_Task item_:
Please give back, word for word, only the lines starting at the one containing "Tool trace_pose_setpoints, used" and ending at the one containing "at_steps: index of" within the material below.

%%

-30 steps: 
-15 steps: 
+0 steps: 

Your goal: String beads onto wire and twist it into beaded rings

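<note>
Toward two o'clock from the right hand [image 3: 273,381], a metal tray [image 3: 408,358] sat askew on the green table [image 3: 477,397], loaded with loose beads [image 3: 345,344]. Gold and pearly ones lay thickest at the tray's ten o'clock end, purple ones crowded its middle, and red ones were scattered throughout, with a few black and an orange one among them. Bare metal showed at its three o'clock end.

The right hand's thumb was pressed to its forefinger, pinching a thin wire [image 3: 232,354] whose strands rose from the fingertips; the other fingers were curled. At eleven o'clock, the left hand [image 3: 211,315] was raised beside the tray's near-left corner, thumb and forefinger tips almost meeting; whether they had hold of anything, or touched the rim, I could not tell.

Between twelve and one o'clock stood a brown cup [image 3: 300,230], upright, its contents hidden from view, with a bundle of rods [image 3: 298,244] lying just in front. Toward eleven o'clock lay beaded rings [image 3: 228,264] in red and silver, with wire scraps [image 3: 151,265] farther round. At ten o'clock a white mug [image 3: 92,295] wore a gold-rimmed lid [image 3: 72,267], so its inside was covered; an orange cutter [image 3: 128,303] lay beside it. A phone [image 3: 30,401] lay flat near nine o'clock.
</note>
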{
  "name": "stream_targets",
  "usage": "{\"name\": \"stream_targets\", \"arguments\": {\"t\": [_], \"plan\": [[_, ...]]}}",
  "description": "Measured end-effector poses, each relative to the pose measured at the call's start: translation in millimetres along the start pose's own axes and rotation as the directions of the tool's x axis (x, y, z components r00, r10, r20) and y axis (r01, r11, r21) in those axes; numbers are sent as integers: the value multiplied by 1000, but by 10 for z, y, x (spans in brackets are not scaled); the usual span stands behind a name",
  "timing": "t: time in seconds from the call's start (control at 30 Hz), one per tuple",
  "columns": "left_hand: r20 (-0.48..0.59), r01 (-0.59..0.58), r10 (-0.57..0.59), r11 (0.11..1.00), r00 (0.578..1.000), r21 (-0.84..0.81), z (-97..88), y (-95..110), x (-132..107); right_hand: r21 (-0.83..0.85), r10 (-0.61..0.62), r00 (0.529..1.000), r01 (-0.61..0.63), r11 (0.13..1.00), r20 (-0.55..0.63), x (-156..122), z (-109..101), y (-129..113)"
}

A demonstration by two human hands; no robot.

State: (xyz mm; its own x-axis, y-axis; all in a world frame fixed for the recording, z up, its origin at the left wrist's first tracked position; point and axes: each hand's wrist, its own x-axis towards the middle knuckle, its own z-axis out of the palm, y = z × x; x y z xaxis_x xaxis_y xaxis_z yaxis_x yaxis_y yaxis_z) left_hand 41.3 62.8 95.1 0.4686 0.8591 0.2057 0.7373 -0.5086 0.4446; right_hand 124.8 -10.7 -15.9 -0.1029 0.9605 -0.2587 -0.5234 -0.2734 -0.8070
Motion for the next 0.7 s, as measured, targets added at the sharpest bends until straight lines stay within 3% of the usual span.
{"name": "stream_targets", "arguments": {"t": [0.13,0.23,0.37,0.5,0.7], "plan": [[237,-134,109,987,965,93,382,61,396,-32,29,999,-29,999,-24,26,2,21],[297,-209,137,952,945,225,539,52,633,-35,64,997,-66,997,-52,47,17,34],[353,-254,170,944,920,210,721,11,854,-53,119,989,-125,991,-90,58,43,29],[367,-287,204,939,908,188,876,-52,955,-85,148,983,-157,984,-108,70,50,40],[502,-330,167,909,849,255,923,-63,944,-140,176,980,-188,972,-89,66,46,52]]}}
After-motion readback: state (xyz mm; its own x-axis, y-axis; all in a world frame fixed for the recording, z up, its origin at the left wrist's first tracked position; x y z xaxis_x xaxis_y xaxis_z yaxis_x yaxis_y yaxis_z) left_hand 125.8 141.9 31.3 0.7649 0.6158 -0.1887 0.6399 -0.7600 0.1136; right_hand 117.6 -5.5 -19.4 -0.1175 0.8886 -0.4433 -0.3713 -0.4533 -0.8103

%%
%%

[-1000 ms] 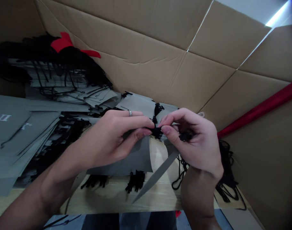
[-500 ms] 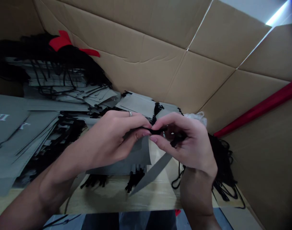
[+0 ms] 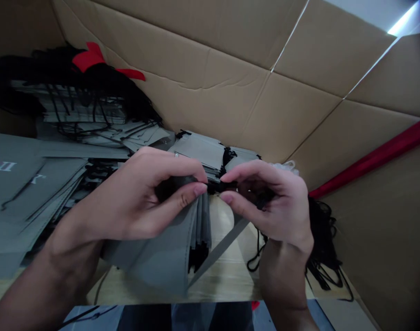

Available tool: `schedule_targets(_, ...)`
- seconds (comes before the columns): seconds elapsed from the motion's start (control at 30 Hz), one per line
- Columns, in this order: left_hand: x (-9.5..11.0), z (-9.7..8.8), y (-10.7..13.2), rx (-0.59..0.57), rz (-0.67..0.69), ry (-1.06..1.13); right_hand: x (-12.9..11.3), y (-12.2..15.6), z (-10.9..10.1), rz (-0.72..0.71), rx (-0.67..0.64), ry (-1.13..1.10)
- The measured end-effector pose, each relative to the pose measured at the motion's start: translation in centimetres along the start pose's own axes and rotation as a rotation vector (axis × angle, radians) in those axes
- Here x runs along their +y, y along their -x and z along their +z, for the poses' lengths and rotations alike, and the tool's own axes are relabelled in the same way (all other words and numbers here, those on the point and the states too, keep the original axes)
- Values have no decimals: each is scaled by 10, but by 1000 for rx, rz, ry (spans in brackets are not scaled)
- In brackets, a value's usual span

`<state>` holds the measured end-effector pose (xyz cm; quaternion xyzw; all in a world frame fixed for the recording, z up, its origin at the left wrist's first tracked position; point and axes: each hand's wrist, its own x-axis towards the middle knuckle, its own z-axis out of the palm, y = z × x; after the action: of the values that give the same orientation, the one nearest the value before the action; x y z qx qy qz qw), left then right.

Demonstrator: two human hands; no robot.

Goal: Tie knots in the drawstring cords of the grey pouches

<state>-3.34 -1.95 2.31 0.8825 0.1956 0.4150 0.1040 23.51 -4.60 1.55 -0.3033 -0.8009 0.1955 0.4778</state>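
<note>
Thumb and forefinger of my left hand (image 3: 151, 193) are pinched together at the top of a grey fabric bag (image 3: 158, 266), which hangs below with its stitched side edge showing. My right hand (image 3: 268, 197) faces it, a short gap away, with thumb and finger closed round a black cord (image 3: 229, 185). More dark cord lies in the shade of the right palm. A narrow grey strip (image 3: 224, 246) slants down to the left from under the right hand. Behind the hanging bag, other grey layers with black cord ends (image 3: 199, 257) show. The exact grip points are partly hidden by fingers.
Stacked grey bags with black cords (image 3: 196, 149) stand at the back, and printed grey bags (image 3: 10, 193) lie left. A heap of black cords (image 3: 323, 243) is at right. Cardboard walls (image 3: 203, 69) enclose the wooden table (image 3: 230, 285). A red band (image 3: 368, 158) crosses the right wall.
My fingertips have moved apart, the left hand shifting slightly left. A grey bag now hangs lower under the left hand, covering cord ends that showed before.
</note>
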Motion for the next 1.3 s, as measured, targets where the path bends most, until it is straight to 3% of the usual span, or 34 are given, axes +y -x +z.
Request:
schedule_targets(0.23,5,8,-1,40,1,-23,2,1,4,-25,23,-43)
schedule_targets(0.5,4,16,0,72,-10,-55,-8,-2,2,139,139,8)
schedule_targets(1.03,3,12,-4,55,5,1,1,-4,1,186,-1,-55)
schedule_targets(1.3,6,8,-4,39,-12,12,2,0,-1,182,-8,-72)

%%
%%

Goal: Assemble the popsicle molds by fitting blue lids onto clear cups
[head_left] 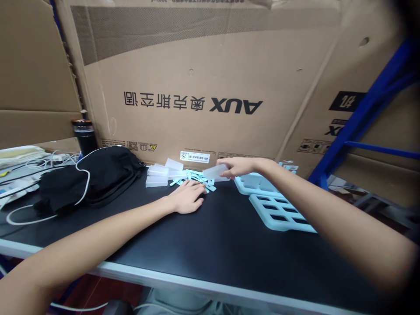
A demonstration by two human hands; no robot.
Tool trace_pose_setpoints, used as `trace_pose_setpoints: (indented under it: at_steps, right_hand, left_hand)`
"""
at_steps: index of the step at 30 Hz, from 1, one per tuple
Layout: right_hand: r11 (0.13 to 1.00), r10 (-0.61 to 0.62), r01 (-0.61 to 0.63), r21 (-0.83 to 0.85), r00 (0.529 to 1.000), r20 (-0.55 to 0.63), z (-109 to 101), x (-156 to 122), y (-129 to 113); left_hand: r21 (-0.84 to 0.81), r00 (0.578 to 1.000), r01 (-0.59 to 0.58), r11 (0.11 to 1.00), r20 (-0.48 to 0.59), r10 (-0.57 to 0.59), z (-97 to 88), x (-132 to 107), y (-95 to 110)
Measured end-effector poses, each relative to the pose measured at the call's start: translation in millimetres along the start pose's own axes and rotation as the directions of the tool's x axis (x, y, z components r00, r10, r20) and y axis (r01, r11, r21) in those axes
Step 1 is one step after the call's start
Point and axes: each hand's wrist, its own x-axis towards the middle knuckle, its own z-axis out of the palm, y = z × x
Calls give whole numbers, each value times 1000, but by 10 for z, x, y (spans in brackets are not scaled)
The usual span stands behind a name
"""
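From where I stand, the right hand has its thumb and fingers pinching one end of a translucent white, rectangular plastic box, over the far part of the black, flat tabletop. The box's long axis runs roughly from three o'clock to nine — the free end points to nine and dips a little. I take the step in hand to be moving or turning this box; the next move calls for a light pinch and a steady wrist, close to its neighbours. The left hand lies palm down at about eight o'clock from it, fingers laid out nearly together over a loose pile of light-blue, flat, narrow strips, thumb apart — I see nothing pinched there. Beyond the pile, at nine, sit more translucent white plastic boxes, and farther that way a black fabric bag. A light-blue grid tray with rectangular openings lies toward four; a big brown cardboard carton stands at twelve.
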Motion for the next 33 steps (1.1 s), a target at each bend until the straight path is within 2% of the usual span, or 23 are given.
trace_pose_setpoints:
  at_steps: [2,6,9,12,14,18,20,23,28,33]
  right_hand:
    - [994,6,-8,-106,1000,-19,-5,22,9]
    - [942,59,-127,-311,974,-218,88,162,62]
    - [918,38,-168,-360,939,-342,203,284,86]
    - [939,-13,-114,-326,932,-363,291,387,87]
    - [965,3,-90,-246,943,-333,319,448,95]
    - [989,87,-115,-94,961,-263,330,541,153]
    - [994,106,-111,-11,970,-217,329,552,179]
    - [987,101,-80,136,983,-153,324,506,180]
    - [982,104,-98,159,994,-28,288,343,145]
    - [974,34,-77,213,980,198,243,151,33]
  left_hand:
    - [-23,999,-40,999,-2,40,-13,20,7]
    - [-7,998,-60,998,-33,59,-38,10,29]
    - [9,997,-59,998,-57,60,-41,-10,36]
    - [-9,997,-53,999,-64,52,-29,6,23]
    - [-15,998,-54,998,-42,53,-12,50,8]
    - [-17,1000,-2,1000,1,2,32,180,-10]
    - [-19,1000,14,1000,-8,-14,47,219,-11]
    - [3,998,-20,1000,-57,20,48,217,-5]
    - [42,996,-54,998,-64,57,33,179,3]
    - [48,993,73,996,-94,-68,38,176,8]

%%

_Expected output_:
Tool trace_pose_setpoints, used as `trace_pose_setpoints: (indented under it: at_steps, right_hand, left_hand)`
"""
at_steps: index of the step at 30 Hz, from 1, one per tuple

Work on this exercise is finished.